Swat Falls, Talibanization Moving Eastward

BY Herschel Smith
15 years, 3 months ago

What was once a scenic vacation and ski resort area is now a Taliban stronghold.

Taliban militants are beheading and burning their way through Pakistan’s picturesque Swat Valley, and residents say the insurgents now control most of the mountainous region outside the lawless tribal areas where jihadists thrive …

“You can’t imagine how bad it is,” said Muzaffar ul-Mulk, a federal lawmaker whose home in Swat was attacked by bomb-toting assailants in mid-December, weeks after he left. “It’s worse day by day.”

The Taliban activity in northwest Pakistan also comes as the country shifts forces east to the Indian border because of tensions over last month’s terrorist attacks in Mumbai, potentially giving insurgents more space to maneuver along the Afghan frontier.

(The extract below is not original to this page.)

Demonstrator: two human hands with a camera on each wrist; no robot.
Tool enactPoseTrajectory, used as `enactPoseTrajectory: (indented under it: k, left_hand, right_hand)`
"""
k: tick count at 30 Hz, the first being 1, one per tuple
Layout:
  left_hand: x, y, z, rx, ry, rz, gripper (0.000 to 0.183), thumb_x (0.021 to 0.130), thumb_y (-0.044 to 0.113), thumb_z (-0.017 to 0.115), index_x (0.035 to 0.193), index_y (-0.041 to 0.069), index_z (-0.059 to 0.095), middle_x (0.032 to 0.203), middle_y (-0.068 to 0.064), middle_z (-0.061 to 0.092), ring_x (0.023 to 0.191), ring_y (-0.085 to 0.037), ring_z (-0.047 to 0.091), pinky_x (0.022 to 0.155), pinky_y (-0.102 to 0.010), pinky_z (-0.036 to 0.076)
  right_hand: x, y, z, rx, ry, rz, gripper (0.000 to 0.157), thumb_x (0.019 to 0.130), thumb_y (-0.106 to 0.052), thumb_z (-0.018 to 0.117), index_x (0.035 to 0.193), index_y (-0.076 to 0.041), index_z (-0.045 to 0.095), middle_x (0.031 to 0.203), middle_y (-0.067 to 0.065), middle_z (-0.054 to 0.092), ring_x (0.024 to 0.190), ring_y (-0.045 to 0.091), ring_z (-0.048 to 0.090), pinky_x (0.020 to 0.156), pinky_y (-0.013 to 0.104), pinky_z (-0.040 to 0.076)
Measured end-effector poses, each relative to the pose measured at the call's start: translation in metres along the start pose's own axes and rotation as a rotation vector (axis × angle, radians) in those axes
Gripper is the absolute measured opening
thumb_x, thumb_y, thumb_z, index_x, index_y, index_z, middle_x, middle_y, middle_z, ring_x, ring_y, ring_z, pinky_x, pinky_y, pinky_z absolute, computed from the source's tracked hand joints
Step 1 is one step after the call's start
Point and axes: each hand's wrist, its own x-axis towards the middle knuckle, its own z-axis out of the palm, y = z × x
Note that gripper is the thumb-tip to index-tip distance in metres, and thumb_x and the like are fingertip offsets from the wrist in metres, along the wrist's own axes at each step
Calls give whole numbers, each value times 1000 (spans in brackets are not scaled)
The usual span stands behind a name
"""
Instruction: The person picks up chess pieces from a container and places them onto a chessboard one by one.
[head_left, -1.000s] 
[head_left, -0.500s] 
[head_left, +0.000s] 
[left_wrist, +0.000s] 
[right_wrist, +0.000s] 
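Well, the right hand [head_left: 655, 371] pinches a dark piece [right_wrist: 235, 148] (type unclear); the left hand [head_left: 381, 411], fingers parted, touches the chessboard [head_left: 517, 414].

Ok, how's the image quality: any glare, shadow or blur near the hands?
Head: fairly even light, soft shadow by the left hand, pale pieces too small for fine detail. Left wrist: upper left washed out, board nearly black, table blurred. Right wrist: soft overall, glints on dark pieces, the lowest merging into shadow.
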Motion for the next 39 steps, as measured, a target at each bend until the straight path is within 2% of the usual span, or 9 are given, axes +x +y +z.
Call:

Militants began preying on Swat’s lush mountain ranges about two years ago, and it is now too dangerous for foreign and Pakistani journalists to visit. Interviews with residents, lawmakers and officials who have fled the region paint a dire picture.

A suicide blast killed 40 people Sunday at a polling station in Buner, an area bordering Swat that had been relatively peaceful. The attack underscored fears that even so-called “settled” regions presumptively under government control are increasingly unsafe.

The 3,500-square-mile Swat Valley lies less than 100 miles from the capital, Islamabad.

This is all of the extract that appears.